You should probably put down your bột chiên before reading this: the vast majority of diseases in Vietnam are caused by unsafe food, and lawmakers are speaking out.

On Monday a brief released to the National Assembly, Vietnam’s legislative body, which revealed that over 20% of the 3 million businesses that make up the national food industry have committed safety violations. Food poisoning alone has killed a reported 164 people in the past five years, reports VnExpress.

Phung Quoc Hien, vice chairman of the assembly, warned that “unsafe food is giving Vietnamese people a long, slow death.” He went onto say that 60-70% of diseases in Vietnam are food-related.

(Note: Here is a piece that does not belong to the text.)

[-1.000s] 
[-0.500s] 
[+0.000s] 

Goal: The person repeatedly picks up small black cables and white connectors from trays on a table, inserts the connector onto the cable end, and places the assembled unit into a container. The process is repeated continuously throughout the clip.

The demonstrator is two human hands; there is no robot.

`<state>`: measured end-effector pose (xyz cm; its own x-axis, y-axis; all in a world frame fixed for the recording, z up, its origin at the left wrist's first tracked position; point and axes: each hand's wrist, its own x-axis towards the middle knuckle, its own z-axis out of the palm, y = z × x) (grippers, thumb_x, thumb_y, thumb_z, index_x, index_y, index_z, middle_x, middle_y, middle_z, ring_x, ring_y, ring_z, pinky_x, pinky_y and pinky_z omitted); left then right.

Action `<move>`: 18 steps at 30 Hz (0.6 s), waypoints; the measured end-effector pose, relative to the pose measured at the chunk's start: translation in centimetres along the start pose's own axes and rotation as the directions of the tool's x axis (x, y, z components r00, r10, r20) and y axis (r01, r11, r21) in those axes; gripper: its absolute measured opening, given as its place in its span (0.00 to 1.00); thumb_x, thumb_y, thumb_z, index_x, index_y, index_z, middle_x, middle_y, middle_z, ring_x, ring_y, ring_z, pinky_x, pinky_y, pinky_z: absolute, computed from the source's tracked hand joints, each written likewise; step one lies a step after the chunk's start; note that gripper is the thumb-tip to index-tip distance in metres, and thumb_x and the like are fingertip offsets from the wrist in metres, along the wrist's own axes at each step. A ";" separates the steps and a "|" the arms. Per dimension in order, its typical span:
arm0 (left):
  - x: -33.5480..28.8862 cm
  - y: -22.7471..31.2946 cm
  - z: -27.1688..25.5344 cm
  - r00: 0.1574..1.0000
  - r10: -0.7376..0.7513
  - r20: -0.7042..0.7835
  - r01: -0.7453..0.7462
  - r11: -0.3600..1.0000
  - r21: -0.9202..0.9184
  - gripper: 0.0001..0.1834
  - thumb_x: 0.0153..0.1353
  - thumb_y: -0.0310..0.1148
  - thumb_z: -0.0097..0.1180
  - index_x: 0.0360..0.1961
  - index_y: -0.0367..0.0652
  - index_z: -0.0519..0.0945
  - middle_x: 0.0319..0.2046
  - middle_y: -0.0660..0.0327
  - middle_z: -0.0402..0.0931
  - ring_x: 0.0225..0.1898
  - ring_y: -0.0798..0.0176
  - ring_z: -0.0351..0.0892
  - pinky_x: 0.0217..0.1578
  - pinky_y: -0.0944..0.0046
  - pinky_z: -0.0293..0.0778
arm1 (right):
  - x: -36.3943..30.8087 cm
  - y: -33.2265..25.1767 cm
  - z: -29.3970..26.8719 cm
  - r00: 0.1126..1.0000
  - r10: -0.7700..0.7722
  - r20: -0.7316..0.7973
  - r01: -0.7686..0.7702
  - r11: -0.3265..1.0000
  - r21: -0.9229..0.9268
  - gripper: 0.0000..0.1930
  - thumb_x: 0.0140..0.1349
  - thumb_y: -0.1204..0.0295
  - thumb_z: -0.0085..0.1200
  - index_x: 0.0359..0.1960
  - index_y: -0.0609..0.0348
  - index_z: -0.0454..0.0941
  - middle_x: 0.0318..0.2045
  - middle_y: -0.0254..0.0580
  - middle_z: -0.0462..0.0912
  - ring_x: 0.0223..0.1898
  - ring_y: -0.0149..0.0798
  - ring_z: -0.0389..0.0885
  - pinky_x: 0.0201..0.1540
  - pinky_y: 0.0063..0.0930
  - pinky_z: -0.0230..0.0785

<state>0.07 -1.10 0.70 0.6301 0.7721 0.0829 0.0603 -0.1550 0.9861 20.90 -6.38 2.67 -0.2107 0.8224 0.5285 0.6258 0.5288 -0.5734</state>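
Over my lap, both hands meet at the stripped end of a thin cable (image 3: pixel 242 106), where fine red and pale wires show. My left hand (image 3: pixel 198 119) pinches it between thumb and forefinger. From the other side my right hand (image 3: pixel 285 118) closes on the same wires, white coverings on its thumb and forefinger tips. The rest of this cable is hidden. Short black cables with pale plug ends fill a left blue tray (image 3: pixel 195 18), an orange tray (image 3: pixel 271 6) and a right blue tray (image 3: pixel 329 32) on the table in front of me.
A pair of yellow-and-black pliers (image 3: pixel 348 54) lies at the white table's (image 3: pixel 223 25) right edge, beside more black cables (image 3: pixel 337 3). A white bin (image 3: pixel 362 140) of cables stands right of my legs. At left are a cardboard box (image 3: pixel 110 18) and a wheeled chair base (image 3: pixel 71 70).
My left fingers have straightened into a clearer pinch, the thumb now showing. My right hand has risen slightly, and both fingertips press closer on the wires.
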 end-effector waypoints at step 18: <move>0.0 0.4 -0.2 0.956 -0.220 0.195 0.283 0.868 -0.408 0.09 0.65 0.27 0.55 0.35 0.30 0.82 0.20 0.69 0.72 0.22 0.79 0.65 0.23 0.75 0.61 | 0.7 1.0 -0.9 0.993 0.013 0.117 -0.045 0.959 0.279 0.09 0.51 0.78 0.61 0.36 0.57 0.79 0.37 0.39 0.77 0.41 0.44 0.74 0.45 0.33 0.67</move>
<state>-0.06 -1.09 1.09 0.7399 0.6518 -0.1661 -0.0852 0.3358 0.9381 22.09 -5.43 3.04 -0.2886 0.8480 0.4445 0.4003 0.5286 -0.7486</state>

This most recent incident adds fuel to an ongoing fire. In April of this year, Health Minister Nguyen Thi Kim Tien dismissed a study linking unsafe food as a direct cause of cancer, claiming it was misleading.

Around the same time, Ho Chi Minh City established its first-ever Food Safety and Hygiene Management Board. Headed by Pham Khanh Phong Lan, the team of 500 experts set out to “strictly manage food safety-related issues from production, cultivation to processing and sale, towards making locals feel secure when using food.”

A survey conducted by the National Institute of Nutrition found that, on average, Vietnamese consume only 200 grams of vegetables a day, which is half of the recommended allowance. This is the same amount that was reported in 1985, when Vietnamese people had access to less fresh produce.

Of course, giving up greens won’t guarantee your safety. In 2015, local authorities confiscated chemical-laden pork that was masquerading as beef at a District 3 butcher shop. Unfortunately, it’s not only small businesses that are cutting corners. Last year, even Coca-Cola Vietnam was fined US$19,300 (VND433 million) for food safety violations.

With estimates suggesting that Vietnam might have the world’s highest cancer rate by 2020, the situation appears to be bleak indeed.

The tide does seems to be turning though, albeit slowly. In 2016 Vietnam’s largest dairy producer, Vinamilk, pledged to go organic. The local government also approved a five-year plan to secure 16,000 hectares of organic farmland by 2020.